When we enter the Church through the great doors, we pass the font each time and some folks dip their fingers in holy water and make the sign of the cross. This is not a superstitious or magical bit of medieval piety, but an embodied, intentional reminder of our baptism—we pass through the cleansing waters that remind and make present for us that we are God’s beloved daughter or son. The waters of baptism rinse out our eyes that we might see the world as on the first day of creation—entirely new, entirely good, entirely well-pleasing in God’s sight. Those waters are what help us respect the dignity of each of person, urge us onwards in the building up of the Kingdom, working together for peace, justice, and reconciliation. Knowing ourselves as loved we work to be that love when we leave this place having heard God’s word and having been fed at his table.

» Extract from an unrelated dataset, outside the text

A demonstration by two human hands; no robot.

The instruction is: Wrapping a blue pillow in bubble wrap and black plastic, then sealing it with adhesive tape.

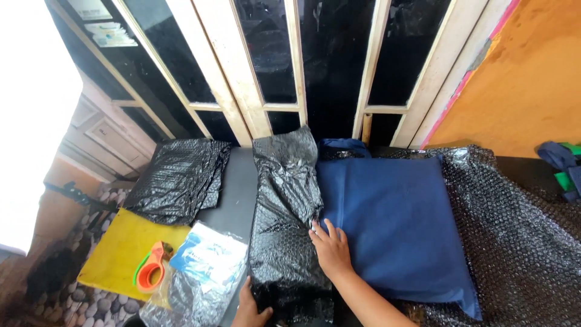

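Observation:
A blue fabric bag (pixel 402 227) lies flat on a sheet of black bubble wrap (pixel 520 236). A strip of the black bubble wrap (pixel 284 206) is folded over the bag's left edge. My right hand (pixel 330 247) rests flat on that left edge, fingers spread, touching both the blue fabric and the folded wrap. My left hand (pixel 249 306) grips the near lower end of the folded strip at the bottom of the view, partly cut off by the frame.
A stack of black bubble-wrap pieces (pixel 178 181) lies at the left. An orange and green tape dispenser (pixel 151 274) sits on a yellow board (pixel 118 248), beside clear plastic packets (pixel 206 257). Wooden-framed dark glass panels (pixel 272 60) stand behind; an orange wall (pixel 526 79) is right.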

There’s one other place in the Gospel according to Mark where the word σχίζω occurs—right the moment of the crucifixion: “Then Jesus gave a loud cry and breathed his last. And the curtain of the temple was torn in two, from top to bottom. Now when the centurion, who stood facing him, saw that in this way he breathed his last, he said, ‘Truly this man was God’s Son!’” The curtain of the temple is torn in two in the same way that the heavens are ripped apart at the descent of the holy spirit. The curtain of the temple, that divider of all things holy and sacred from all that is impure, and mundane comes down, because that old order of clean and unclean, insider and outsider, sacred and mundane has been destroyed. Those categories go up in smoke like kindling tossed onto the fire of God’s love. The all-inclusive love of God in Christ through the Holy Spirit has rendered all places holy, and all people worthy of the crown daughter, or son, of God. At the first ripping—it was God who pronounced Jesus as His Son to the people. At the second ripping, it is the outsider, the least likely of all, the one allied with the persecuting, executing imperial powers—the centurion with blood on his hands—who professes Jesus as God’s Son.
The challenge for us is to resist the temptation to get out our needle and thread and mend that rip in the curtain with our needle and thread. Somehow we like curtains, fences, walls better than the unboundaried openness and inclusiveness of the One whose love washes over all people without exception and coos in their ear—you are my daughter, you are my son, you are my beloved. The Baptism of Our Lord is a day when we let it rip—holiness sloshes all over everything and we come up for air with our eyes opened by love, to love, so that we might be love to least of these, even to those centurions in our lives. “And just as he was coming out of the water, he saw the heavens torn apart and the Spirit descending like a dove on him.”